Proprio la Nugnes all’Huffington Post respinge qualsiasi accusa al richiamo all’unità di Di Maio: “Per anni abbiamo criticato il Pd. Li vedevamo in Aula che si piegavano ai diktat di Matteo Renzi, che annullava il senso del Parlamento. E noi oggi stiamo facendo come loro”. Aggiungendo: “’Non posso votare la fiducia se il testo rimane questo’. Se sarà espulsa si opporrà? Farà ricorso? ‘No, perché io sono una donna di pace’”.

‘PUNIRNE UNO PER EDUCARNE CENTO’

Elena Fattori, come racconta La Repubblica, sarebbe invece già sul tavolo dei probiviri: “Una delle soluzioni pensate dai vertici è il solito ‘punirne uno per educarne cento’ che nella scorsa legislatura non ha però portato bene” visto che “tra espulsioni e defezioni il gruppo M5s aveva perso 40 persone”. Mentre un altro fronte si è aperti con la presidente della  commissione finanze della Camera Carla Ruocco che ha tuonato contro il decreto Fiscale nel quale vorrebbe inserire il carcere per gli evasori sparito dal testo. “Il leader M5s quasi a risponderle – scrive sempre La Repubblica – appoggia la candidatura di Marcello Minenna – considerato vicino a Ruocco – alla presidenza della Consob”.

GLI ALTRI BIG SUL FILO

“Un altro ‘big’ grillino su cui pende una spada di Damocle è il ministro delle Infrastrutture e dei Trasporti Danilo Toninelli, che per via delle sue tante gaffes molti danno per dead man walking, ovvero prossimo a essere silurato in un eventuale rimpasto di Governo prima delle elezioni europee – scrive invecce Affari Italiani -. Quanto alle donne, Roberta Lombardi, un tempo dea ex machina del M5s e terza fra cotanto senno dopo Beppe Grillo e Gianroberto Casaleggio, è ormai stata allontanata dalle stanze del potere che contano e relegata in Regione Lazio a reggere indirettamente la maggioranza risicata del governatore Nicola Zingaretti.
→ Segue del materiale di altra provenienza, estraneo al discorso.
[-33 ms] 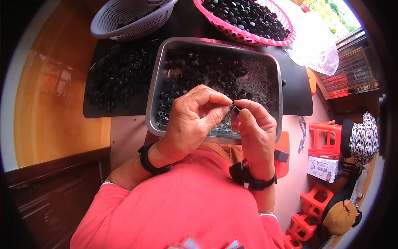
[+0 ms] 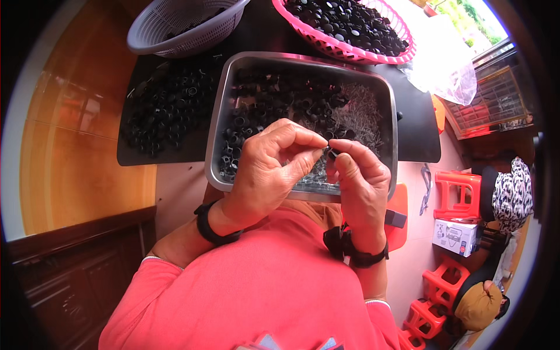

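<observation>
Over the near part of a metal tray [image 2: 392, 140], my two hands meet fingertip to fingertip. My right hand [image 2: 361, 181] pinches a small black ring-like part [image 2: 333, 154], mostly covered by the fingers. My left hand [image 2: 265, 166] has thumb and forefinger pressed together right beside that part; whatever is between them is too small to make out. Below the hands, the tray holds many small black ring-shaped parts [image 2: 239, 137] on its left and a heap of thin clear pieces [image 2: 361, 111] on its right.
The tray overhangs the near edge of a dark table [image 2: 420, 137]. More black parts [image 2: 169, 111] lie left of it. Behind stand a pale basket [image 2: 149, 32] and a pink basket [image 2: 326, 46] of black caps. Red stools [image 2: 458, 189] and a white box [image 2: 455, 236] stand at right.
</observation>
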A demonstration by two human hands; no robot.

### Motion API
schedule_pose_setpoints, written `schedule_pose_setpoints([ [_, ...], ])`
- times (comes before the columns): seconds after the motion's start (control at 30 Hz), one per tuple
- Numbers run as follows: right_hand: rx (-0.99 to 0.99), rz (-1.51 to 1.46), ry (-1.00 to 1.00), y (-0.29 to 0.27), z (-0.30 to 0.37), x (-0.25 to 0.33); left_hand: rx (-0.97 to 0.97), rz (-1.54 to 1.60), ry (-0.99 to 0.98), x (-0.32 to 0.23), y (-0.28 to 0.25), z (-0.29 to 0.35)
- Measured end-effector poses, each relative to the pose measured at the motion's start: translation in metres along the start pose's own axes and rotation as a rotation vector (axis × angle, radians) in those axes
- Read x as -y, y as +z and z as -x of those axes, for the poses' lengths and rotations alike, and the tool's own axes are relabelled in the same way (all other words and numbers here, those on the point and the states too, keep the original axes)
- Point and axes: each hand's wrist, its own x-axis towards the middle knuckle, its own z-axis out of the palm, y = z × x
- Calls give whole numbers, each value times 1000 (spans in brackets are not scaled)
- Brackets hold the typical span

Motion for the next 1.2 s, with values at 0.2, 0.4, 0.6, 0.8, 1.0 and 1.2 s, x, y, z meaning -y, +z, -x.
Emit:
schedule_pose_setpoints([
  [0.2,-43,332,-186,8,5,2,48,-214,81,-7,-1,0],
  [0.4,22,329,-227,6,7,-4,122,-214,25,-11,0,1],
  [0.6,27,284,-255,3,6,-6,126,-261,4,-12,1,2],
  [0.8,-39,27,-93,4,11,-3,128,-154,-114,-18,4,3],
  [1.0,-33,116,-112,3,13,-2,139,-246,-158,-26,7,2],
  [1.2,-94,71,-80,-1,11,9,26,-137,-189,-34,2,-4],
])
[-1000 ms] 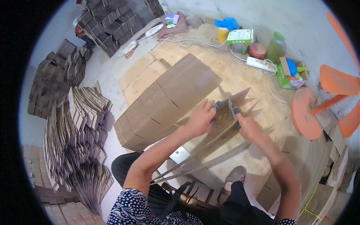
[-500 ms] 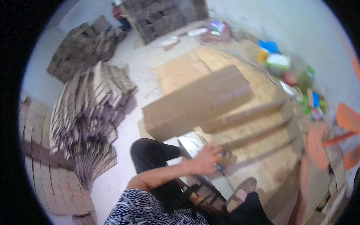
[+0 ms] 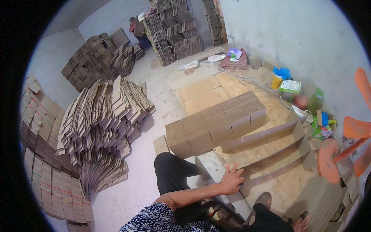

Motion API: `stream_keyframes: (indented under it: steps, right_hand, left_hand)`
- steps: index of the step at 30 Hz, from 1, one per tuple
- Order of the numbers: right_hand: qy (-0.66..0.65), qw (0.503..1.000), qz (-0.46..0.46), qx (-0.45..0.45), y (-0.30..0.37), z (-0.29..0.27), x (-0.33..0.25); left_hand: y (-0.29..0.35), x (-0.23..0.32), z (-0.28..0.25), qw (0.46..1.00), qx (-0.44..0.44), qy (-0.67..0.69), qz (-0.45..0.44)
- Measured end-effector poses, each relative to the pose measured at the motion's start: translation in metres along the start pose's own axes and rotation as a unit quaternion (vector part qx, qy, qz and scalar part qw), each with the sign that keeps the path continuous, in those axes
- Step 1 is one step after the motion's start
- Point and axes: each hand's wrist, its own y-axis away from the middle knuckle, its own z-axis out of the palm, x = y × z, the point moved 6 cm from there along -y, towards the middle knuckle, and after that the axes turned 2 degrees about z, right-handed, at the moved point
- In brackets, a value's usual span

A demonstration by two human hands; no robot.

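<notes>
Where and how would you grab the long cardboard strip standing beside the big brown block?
Probably pinch the long cardboard strip by its top edge, near the middle, coming from above. It stands on edge and looks thin; nothing covers its top, while the brown block lies close along its far side.

Place: some kind of cardboard workshop, pretty sure
Left side: big fanned-out cardboard pile [image 3: 104, 120], string-tied bundles [image 3: 56, 189]
Back: tall cardboard stacks [image 3: 176, 34]
Up front: cardboard strips [image 3: 262, 137] on edge
</notes>
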Motion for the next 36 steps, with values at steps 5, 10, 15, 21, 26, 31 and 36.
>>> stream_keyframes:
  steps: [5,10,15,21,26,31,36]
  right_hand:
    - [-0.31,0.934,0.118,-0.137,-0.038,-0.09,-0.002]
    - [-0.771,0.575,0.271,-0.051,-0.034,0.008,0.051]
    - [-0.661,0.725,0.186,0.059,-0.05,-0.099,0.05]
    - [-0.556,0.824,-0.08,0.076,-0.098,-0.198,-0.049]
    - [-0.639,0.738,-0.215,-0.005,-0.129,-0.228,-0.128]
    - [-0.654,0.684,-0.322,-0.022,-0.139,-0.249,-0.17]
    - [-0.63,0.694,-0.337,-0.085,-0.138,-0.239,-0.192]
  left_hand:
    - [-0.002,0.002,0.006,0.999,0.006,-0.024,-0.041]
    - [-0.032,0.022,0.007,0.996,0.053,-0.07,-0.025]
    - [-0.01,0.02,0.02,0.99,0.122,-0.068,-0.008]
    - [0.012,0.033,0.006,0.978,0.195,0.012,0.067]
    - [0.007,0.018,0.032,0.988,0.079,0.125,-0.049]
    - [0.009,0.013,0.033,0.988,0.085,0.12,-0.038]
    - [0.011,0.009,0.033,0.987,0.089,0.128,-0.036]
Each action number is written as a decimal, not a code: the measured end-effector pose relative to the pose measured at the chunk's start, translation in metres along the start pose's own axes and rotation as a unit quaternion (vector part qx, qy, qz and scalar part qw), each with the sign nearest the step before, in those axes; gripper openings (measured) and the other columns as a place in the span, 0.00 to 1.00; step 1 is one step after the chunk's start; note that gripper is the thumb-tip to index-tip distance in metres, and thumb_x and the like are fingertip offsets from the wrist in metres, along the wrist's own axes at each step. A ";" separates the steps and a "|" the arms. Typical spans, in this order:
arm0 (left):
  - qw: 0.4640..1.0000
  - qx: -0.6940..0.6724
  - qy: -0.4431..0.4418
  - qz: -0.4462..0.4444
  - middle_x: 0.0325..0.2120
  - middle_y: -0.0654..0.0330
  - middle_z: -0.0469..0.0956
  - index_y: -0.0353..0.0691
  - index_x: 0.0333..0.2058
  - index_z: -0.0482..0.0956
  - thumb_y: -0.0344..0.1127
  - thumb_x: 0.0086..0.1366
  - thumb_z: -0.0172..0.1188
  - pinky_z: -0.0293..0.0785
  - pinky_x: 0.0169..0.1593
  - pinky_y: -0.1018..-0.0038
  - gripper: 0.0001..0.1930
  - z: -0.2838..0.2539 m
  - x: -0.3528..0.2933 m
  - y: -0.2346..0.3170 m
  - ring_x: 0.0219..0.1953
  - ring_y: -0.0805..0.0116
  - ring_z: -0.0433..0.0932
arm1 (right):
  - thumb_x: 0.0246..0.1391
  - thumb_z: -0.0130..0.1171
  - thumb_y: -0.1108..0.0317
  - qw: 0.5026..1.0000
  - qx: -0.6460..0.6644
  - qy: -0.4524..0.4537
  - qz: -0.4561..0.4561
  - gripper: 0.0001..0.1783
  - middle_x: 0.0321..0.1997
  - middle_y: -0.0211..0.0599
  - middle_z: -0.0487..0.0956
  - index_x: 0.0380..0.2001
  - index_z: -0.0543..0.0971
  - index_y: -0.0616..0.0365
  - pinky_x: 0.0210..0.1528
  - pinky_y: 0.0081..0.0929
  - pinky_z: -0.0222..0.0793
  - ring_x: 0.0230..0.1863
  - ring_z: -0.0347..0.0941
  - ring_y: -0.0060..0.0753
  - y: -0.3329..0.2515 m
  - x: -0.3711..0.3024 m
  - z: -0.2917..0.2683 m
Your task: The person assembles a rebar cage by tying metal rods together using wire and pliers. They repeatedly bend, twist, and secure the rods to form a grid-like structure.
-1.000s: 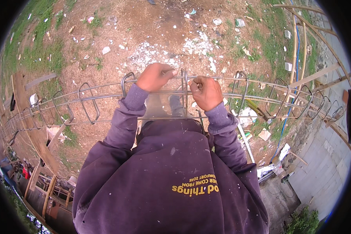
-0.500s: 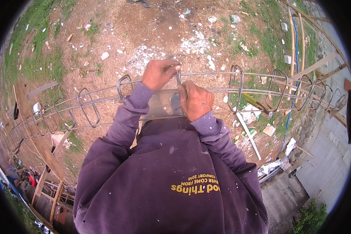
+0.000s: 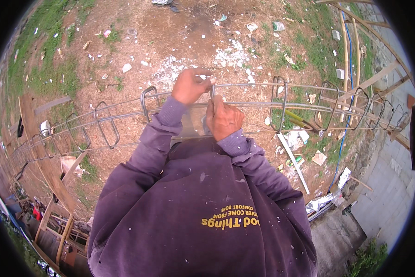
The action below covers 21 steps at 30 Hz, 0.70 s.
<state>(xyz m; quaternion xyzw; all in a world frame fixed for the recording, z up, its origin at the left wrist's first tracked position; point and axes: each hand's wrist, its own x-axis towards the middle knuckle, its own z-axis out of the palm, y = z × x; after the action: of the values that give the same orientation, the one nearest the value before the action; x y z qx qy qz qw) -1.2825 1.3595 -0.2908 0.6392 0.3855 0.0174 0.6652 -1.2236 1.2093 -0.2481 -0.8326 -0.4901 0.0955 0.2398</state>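
A long rebar cage (image 3: 258, 105) of thin steel bars runs across in front of my body, with bent rectangular stirrups (image 3: 284, 104) spaced along it. Between my hands stands another steel stirrup (image 3: 212, 92), seen nearly edge-on at the bars. My left hand (image 3: 189, 87) pinches its far upper corner between thumb and fingers. Nearer to me, my right hand (image 3: 226, 119) is closed around the side of the same stirrup, knuckles up, beside the long bars. The stirrup's lower part is hidden behind my right hand and sleeve.
Beneath the cage, dry ground carries white scraps (image 3: 230, 54) and litter. A wooden plank (image 3: 43, 152) lies under the cage's left end. Bamboo poles (image 3: 346, 60) and a blue hose (image 3: 340, 154) are on the right, beside grey paving (image 3: 390, 177). A white strip (image 3: 293, 161) lies near my right arm.
My right hand has shifted slightly left along the cage, closer to my left hand. The left hand keeps its pinch on the stirrup, a touch further right. The view has moved a little.
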 end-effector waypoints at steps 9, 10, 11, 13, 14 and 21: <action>0.995 0.049 0.026 0.084 0.29 0.49 0.85 0.39 0.43 0.87 0.42 0.61 0.66 0.79 0.37 0.68 0.15 0.008 0.001 -0.013 0.29 0.65 0.85 | 0.56 0.59 0.72 1.000 0.015 -0.014 0.020 0.06 0.15 0.44 0.74 0.32 0.71 0.56 0.19 0.48 0.64 0.16 0.72 0.52 -0.006 -0.003 -0.001; 0.992 0.066 0.035 0.099 0.29 0.50 0.85 0.40 0.41 0.87 0.42 0.61 0.66 0.78 0.37 0.67 0.15 0.009 0.002 -0.016 0.29 0.63 0.85 | 0.56 0.58 0.72 0.999 0.027 -0.015 0.021 0.05 0.16 0.45 0.74 0.32 0.71 0.56 0.19 0.48 0.64 0.16 0.72 0.53 -0.007 -0.003 -0.005; 0.993 0.063 0.041 0.090 0.28 0.49 0.85 0.41 0.41 0.88 0.42 0.60 0.67 0.78 0.37 0.67 0.14 0.011 0.003 -0.018 0.29 0.61 0.84 | 0.56 0.58 0.72 0.999 0.012 -0.039 0.008 0.05 0.17 0.45 0.75 0.32 0.72 0.57 0.20 0.48 0.65 0.18 0.73 0.54 -0.008 -0.002 -0.011; 0.994 0.067 0.046 0.068 0.28 0.49 0.85 0.42 0.39 0.88 0.43 0.59 0.67 0.77 0.37 0.65 0.14 0.013 0.003 -0.021 0.29 0.58 0.84 | 0.55 0.58 0.71 0.995 -0.013 -0.094 -0.006 0.04 0.19 0.45 0.76 0.33 0.73 0.58 0.22 0.47 0.67 0.20 0.74 0.55 -0.007 0.004 -0.025; 0.994 0.068 0.047 0.067 0.27 0.49 0.85 0.42 0.39 0.88 0.43 0.59 0.67 0.77 0.37 0.65 0.14 0.014 0.003 -0.022 0.28 0.58 0.83 | 0.55 0.58 0.70 0.994 -0.031 -0.095 -0.031 0.05 0.20 0.45 0.77 0.33 0.74 0.58 0.24 0.47 0.68 0.22 0.75 0.54 -0.005 0.010 -0.033; 0.993 0.086 0.054 0.057 0.25 0.49 0.84 0.41 0.37 0.88 0.44 0.58 0.66 0.76 0.35 0.65 0.14 0.013 -0.003 -0.011 0.27 0.57 0.83 | 0.51 0.66 0.59 0.978 -0.083 -0.191 -0.016 0.11 0.28 0.43 0.82 0.32 0.83 0.54 0.37 0.45 0.74 0.32 0.80 0.53 0.056 0.091 -0.053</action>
<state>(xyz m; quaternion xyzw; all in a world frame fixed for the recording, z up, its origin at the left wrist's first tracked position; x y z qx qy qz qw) -1.2829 1.3448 -0.3002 0.7133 0.3839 0.0558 0.5838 -1.1141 1.2489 -0.2222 -0.8079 -0.5467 0.2074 0.0731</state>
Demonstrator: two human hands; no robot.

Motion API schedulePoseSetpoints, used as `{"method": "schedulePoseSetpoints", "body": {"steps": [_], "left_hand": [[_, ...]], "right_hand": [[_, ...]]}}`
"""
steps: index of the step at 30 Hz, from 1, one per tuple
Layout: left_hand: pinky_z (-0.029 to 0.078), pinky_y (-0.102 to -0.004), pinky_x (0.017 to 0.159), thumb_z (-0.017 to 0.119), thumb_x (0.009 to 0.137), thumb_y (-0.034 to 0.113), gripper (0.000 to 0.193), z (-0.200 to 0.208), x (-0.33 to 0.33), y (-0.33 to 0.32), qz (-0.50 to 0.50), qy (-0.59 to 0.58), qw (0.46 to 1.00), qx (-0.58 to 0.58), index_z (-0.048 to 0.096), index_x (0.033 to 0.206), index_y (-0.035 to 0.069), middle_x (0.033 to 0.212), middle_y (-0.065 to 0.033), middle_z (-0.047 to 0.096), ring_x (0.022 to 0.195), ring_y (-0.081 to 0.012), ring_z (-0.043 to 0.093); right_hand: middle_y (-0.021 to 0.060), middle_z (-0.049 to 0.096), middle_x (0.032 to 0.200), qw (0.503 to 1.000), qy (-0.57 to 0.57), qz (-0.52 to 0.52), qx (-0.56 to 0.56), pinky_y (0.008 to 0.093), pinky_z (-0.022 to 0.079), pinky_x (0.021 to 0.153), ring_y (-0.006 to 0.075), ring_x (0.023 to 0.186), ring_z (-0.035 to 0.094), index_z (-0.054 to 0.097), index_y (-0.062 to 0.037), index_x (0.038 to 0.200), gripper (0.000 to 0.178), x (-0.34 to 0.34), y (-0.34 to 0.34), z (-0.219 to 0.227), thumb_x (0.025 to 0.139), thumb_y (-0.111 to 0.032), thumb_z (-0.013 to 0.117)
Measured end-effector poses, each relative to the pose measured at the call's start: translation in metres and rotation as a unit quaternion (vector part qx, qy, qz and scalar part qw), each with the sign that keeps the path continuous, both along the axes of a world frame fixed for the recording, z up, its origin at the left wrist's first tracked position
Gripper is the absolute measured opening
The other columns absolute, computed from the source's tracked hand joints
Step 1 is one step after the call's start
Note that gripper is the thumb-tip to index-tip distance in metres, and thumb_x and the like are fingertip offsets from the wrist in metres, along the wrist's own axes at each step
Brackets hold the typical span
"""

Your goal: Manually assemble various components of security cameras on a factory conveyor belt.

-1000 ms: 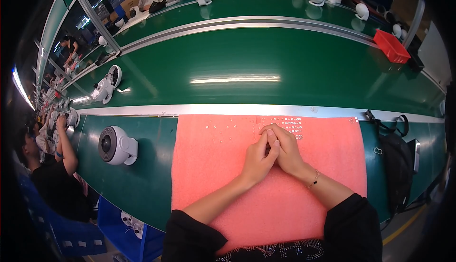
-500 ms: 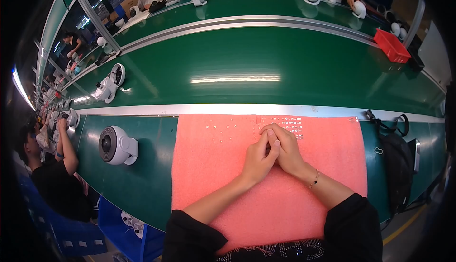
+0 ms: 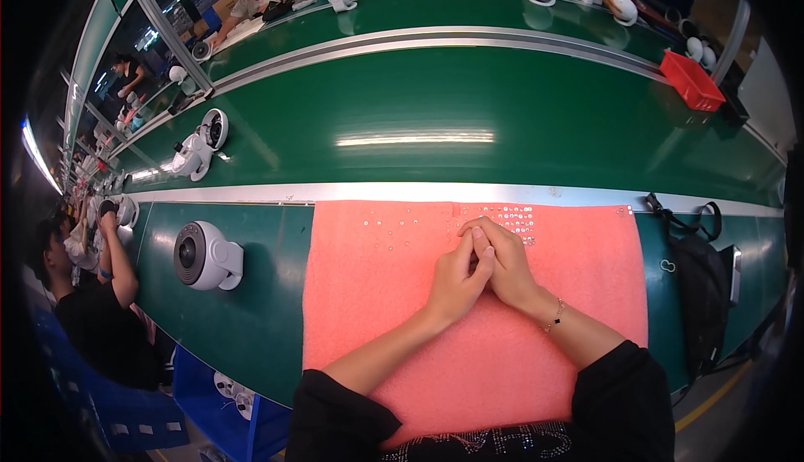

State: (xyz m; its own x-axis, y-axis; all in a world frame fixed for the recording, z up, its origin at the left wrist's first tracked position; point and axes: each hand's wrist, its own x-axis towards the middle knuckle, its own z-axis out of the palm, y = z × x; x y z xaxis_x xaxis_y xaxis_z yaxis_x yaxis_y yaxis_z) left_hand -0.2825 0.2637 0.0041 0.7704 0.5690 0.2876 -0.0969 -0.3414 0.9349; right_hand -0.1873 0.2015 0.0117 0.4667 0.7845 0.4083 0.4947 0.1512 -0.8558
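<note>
My left hand (image 3: 457, 277) and my right hand (image 3: 507, 268) are clasped together over a pink towel (image 3: 377, 311) spread on the bench. The fingers of both are closed and pressed against each other, and no object shows between them. Part of the left hand's fingers is hidden behind the right. Just beyond my fingertips, small shiny round pieces (image 3: 517, 217) lie in close rows on the towel. A looser scatter of similar pieces (image 3: 390, 233) is to their left. Left of the towel stands a white rounded camera-like device (image 3: 205, 256) with a dark front.
A green conveyor belt (image 3: 419, 110) runs beyond the bench, carrying white device parts (image 3: 201, 145) at left. On the right are a black bag (image 3: 703, 294) and a red bin (image 3: 691, 82). A blue crate (image 3: 197, 395) stands lower left. Co-workers sit at left and across.
My hands have stayed still. White parts on the near belt have shifted slightly right, and devices on the far belt slightly left. A person across has reached toward a device.
</note>
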Motion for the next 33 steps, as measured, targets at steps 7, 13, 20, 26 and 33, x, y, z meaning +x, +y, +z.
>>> {"method": "schedulePoseSetpoints", "body": {"steps": [7, 13, 20, 26, 33], "left_hand": [[0.046, -0.0288, 0.061, 0.047, 0.095, 0.023, 0.030, -0.0029, 0.0007, -0.0015, -0.013, -0.003, 1.000, -0.029, 0.047, 0.109, -0.003, 0.073, -0.0110, 0.058, 0.069, -0.0121, 0.056], [0.047, -0.0283, 0.060, 0.048, 0.095, 0.022, 0.028, -0.0043, 0.0013, -0.0014, 0.001, -0.004, 1.000, -0.017, 0.047, 0.107, -0.003, 0.072, -0.0103, 0.058, 0.068, -0.0109, 0.057], [0.053, -0.0334, 0.065, 0.051, 0.093, 0.024, 0.027, -0.0008, 0.0019, -0.0015, -0.001, 0.001, 1.000, -0.017, 0.046, 0.097, -0.002, 0.075, -0.0176, 0.064, 0.073, -0.0253, 0.068], [0.053, -0.0331, 0.065, 0.051, 0.093, 0.025, 0.027, -0.0015, 0.0019, -0.0010, 0.001, 0.006, 1.000, -0.022, 0.047, 0.095, -0.002, 0.075, -0.0172, 0.063, 0.073, -0.0245, 0.068], [0.053, -0.0337, 0.065, 0.051, 0.093, 0.025, 0.027, -0.0006, 0.0014, -0.0018, 0.001, 0.003, 1.000, -0.023, 0.048, 0.096, -0.002, 0.075, -0.0177, 0.063, 0.073, -0.0251, 0.068]], "right_hand": [[0.0064, 0.051, 0.066, 1.000, 0.004, 0.001, -0.001, 0.0276, 0.042, 0.054, 0.0121, 0.058, 0.049, 0.057, 0.0000, 0.095, 0.026, -0.0004, -0.0014, 0.0015, 0.098, -0.019, 0.040], [0.0055, 0.051, 0.064, 1.000, 0.007, 0.001, -0.005, 0.0275, 0.041, 0.054, 0.0119, 0.058, 0.049, 0.057, -0.0008, 0.095, 0.026, -0.0015, -0.0020, 0.0024, 0.098, -0.020, 0.040], [0.0052, 0.050, 0.063, 1.000, 0.008, 0.001, -0.004, 0.0276, 0.041, 0.053, 0.0116, 0.056, 0.048, 0.057, -0.0012, 0.095, 0.026, -0.0011, -0.0020, 0.0018, 0.098, -0.020, 0.039], [0.0057, 0.052, 0.065, 1.000, 0.012, 0.002, 0.001, 0.0263, 0.041, 0.052, 0.0104, 0.057, 0.048, 0.056, -0.0005, 0.093, 0.026, -0.0009, -0.0007, -0.0003, 0.098, -0.019, 0.039], [0.0044, 0.050, 0.063, 1.000, 0.013, 0.007, -0.006, 0.0261, 0.040, 0.052, 0.0098, 0.056, 0.047, 0.056, -0.0006, 0.093, 0.027, -0.0007, -0.0021, 0.0010, 0.099, -0.020, 0.039]]}}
Mentre la sua nemica sindaca romana Virginia Raggi è in bilico per vicende giudiziarie e per problematiche di amministrazione capitolina, tanto che il m5s potrebbe essere pronto a scaricarla definitivamente in caso di condanna per falso in atto pubblico”.

PRONTI A ENTRARE IN SCENA

Sullo sfondo rimangono le figure di Alessandro Di Battista, ancora alle prese con il suo semestre sabbatico ma pronto a tornare in prima linea e il presidente della Camera, Roberto Fico che già ha evidenziato i suoi distinguo dai vertici di governo in più di un’occasione.